Bleu, blanc, rouge sang
D’une remarquable direction artistique, Paris police 1900 séduit par sa somptueuse direction photo. Alliant magnifiquement les éclairages à la lampe à l’huile et la lumière du jour filtrée par les fenêtres, les directeurs photo Maxime Cointe, Brecht Goyvaerts et Nicolas Petris sculptent de mystérieuses silhouettes et créent des atmosphères gothiques. Dans les scènes extérieures, un ciel de plomb met en relief le Paris d’Hausmann, lui conférant ainsi les airs du Londres victorien.

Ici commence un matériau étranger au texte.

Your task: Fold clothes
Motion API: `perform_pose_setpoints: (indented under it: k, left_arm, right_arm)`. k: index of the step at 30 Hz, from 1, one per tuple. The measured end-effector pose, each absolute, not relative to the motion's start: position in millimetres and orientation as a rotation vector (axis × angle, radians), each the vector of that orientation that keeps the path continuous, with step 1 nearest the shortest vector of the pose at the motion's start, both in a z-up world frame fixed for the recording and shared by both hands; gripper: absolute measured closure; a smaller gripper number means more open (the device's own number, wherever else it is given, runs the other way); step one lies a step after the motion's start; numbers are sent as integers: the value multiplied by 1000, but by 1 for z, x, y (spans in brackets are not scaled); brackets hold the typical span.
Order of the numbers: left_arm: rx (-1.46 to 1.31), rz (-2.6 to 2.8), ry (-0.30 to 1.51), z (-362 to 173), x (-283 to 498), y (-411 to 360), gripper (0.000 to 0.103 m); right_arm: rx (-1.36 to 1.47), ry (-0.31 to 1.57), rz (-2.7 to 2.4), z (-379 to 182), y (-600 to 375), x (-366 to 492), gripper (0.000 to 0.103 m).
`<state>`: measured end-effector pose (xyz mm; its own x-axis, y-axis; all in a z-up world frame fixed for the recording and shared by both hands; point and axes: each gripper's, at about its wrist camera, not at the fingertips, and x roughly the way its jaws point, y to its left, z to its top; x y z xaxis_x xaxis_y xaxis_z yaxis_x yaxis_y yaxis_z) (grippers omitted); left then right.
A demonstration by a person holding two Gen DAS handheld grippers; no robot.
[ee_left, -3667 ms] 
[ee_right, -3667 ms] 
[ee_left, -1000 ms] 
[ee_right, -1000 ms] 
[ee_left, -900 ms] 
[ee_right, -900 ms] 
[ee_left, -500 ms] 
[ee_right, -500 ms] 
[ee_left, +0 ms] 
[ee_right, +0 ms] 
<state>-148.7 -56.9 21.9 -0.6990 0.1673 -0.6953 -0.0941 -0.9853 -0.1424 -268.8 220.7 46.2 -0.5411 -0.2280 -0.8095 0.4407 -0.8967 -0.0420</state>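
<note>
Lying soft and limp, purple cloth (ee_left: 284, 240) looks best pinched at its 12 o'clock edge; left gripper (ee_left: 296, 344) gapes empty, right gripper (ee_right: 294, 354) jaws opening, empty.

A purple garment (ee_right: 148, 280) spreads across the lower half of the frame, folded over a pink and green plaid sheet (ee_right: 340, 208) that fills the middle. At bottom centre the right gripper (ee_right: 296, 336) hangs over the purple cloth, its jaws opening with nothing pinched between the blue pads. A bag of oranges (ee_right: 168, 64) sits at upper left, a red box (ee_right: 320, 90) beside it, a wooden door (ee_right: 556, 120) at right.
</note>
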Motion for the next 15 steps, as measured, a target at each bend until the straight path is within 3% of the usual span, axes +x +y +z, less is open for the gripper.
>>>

Alors que l’attention portée aux moindres détails, tant dans les chics salons bourgeois que dans les appartements infestés de rats, ne cesse d’impressionner le spectateur, le traitement réaliste de la violence le saisit à chaque scène. Les combats n’y sont ni spectaculaires ni stylisés, aucun effet de ralenti ou de montage syncopé n’y souligne l’agilité des adversaires. Chaque coup porté laisse entendre le tissu qui se froisse, la chair qui éclate et les os qui craquent.
Certes, le sang coule à flots dans cette réalisation de Julien Despaux, Frédéric Balekdjian et Fabien Nury. La France de la Belle Époque, traumatisée par la débâcle de 1870, déchirée par l’affaire Dreyfuss, y apparaît dans toute sa noirceur et dans toute sa splendeur. Mais ce ne sont pas que les scènes sanglantes qui donnent froid dans le dos, telle celle du petit camelot et son père qui se font battre parce qu’ils vendent L’Aurore.
De fait, les propos tenus par les Guérin et leurs disciples sont d’un esprit crasse, d’un racisme sans nom, d’une haine inexplicable. Reflétant la montée du nationalisme et du populisme ayant gangrené ladite Belle Époque, ces discours fanatiques d’hier ne sont pas sans rappeler, hélas, certains courants de pensée encore bien ancrés aujourd’hui.